I know, I know, 'not every story needs to be about ML' but.... I can only imagin...

ipsum2 · on July 13, 2024

It'll mostly help for debugging and lowering RAM (not VRAM) usage. Otherwise it won't impact ML much.

jmward01 · on July 13, 2024

Pretty universally I have seen performance improvements in code when complexity is reduced and this could drop complexity considerably. I wouldn't be surprised to see a double digit percent improvement in tokens per sec when an optimized pytorch eventually comes out with this. There may even be hidden gains on GPU memory usage that come out of this as people clean up code and start implementing better tricks because of it.

imtringued · on July 13, 2024

Yeah, one of the dumbest things about Dataloaders running in a different process is that you are logging into the void.

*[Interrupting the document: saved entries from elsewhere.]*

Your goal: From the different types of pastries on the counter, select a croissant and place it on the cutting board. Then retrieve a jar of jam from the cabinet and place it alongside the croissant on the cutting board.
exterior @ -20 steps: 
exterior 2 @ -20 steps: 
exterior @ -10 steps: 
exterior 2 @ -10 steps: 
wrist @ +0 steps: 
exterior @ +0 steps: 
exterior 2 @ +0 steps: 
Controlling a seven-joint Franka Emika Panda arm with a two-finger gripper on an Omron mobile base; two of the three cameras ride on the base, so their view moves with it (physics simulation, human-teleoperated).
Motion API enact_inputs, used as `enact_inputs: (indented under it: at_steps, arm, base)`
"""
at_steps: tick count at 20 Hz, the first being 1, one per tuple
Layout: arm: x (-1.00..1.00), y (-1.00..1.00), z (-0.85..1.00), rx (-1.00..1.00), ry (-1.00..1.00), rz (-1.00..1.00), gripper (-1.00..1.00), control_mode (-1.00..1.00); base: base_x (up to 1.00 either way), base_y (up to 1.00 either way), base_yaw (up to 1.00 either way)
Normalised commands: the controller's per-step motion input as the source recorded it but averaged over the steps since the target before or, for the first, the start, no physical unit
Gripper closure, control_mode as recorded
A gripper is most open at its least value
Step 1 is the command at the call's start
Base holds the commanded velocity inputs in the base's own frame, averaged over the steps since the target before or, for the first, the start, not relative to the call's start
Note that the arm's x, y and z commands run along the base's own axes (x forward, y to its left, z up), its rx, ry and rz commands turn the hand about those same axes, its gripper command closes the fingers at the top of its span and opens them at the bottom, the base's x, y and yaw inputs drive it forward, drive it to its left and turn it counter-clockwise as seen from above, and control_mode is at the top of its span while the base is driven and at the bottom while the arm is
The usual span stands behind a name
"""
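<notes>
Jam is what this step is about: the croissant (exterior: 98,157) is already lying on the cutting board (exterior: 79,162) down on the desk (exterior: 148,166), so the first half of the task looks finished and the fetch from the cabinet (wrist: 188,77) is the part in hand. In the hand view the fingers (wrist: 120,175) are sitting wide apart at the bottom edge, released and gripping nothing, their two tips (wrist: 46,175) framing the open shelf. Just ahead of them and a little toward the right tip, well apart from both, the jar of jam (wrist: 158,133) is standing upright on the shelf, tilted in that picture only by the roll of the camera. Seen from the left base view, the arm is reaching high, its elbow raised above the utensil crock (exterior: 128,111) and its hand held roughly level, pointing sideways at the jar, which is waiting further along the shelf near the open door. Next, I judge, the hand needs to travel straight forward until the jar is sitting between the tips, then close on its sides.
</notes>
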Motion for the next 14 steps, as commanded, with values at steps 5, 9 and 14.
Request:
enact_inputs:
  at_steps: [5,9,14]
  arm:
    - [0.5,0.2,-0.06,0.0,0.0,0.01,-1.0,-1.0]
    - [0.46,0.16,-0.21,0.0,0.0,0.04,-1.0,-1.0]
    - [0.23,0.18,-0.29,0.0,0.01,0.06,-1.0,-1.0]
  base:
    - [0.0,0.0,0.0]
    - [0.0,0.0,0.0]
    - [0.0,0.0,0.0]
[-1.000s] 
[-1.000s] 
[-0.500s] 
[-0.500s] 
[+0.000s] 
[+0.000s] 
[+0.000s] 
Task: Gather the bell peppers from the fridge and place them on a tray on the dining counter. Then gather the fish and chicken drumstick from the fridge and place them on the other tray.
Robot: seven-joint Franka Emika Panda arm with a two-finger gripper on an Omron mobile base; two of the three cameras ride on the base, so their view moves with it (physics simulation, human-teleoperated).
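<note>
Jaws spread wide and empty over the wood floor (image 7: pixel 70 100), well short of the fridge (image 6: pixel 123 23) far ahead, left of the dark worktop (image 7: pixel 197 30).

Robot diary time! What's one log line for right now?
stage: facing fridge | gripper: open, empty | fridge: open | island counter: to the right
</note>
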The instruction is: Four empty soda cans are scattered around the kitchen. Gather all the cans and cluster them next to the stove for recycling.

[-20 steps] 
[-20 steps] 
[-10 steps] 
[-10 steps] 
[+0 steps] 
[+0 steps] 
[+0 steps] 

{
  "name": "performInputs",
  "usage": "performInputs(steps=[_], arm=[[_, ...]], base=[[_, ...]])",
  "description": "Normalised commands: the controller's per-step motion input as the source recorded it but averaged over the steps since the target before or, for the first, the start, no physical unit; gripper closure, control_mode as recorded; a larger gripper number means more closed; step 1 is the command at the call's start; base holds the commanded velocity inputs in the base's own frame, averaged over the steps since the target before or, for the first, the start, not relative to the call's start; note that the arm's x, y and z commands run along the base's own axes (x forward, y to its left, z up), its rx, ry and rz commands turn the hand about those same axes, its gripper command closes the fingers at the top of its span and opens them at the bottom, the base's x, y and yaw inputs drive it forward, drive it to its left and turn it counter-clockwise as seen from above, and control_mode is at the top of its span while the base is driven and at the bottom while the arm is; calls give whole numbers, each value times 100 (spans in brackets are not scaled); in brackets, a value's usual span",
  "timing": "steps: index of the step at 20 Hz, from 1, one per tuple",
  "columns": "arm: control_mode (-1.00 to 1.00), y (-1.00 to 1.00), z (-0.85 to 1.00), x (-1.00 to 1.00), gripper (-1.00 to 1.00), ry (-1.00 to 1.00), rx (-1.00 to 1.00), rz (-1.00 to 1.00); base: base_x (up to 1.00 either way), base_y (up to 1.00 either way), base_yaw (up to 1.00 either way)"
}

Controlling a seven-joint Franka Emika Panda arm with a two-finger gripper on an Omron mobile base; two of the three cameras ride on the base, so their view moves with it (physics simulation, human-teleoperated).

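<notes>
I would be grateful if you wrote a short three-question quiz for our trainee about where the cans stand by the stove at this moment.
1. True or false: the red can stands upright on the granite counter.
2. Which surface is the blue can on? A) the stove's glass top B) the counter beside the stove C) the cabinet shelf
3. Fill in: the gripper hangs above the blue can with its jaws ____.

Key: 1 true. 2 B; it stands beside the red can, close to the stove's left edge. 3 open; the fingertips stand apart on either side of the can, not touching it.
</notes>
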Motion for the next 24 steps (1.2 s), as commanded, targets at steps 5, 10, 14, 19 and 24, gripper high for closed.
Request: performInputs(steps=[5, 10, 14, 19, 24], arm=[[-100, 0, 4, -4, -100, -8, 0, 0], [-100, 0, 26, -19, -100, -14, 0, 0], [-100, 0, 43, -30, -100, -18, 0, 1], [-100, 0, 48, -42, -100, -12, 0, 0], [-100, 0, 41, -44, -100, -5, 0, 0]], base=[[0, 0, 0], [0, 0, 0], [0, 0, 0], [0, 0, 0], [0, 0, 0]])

veber-alex · on July 13, 2024

huh?

Any python library that cares about performance is written in C/C++/Rust/Fortran and only provides a python interface.

ML will have 0 benefit from this.

jmward01 · on July 13, 2024

Have you done any multi-gpu training? Generally every GPU gets a process. Coordinating between them and passing around data between them is complex and can easily have performance issues since normal communication between python processes requires some sort of serialization/de-serialization of objects (there are many * here when it comes to GPU training). This has the potential to simplify all of that and remove a lot of inter-process communication which is just pure overhead.

KeplerBoy · on July 13, 2024

Of course ML will benefit from it. Soon you will be able to run your dataloaders/data preprocessing in different threads which will not starve your GPUs of data.

bdd8f1df777b · on July 14, 2024

If you have done ML with PyTorch or Tensorflow you will know how much multithreading can improve data loading performance. Currently multiprocessing provides the necessary parallelization of data loading but it is painful and riddle with bugs.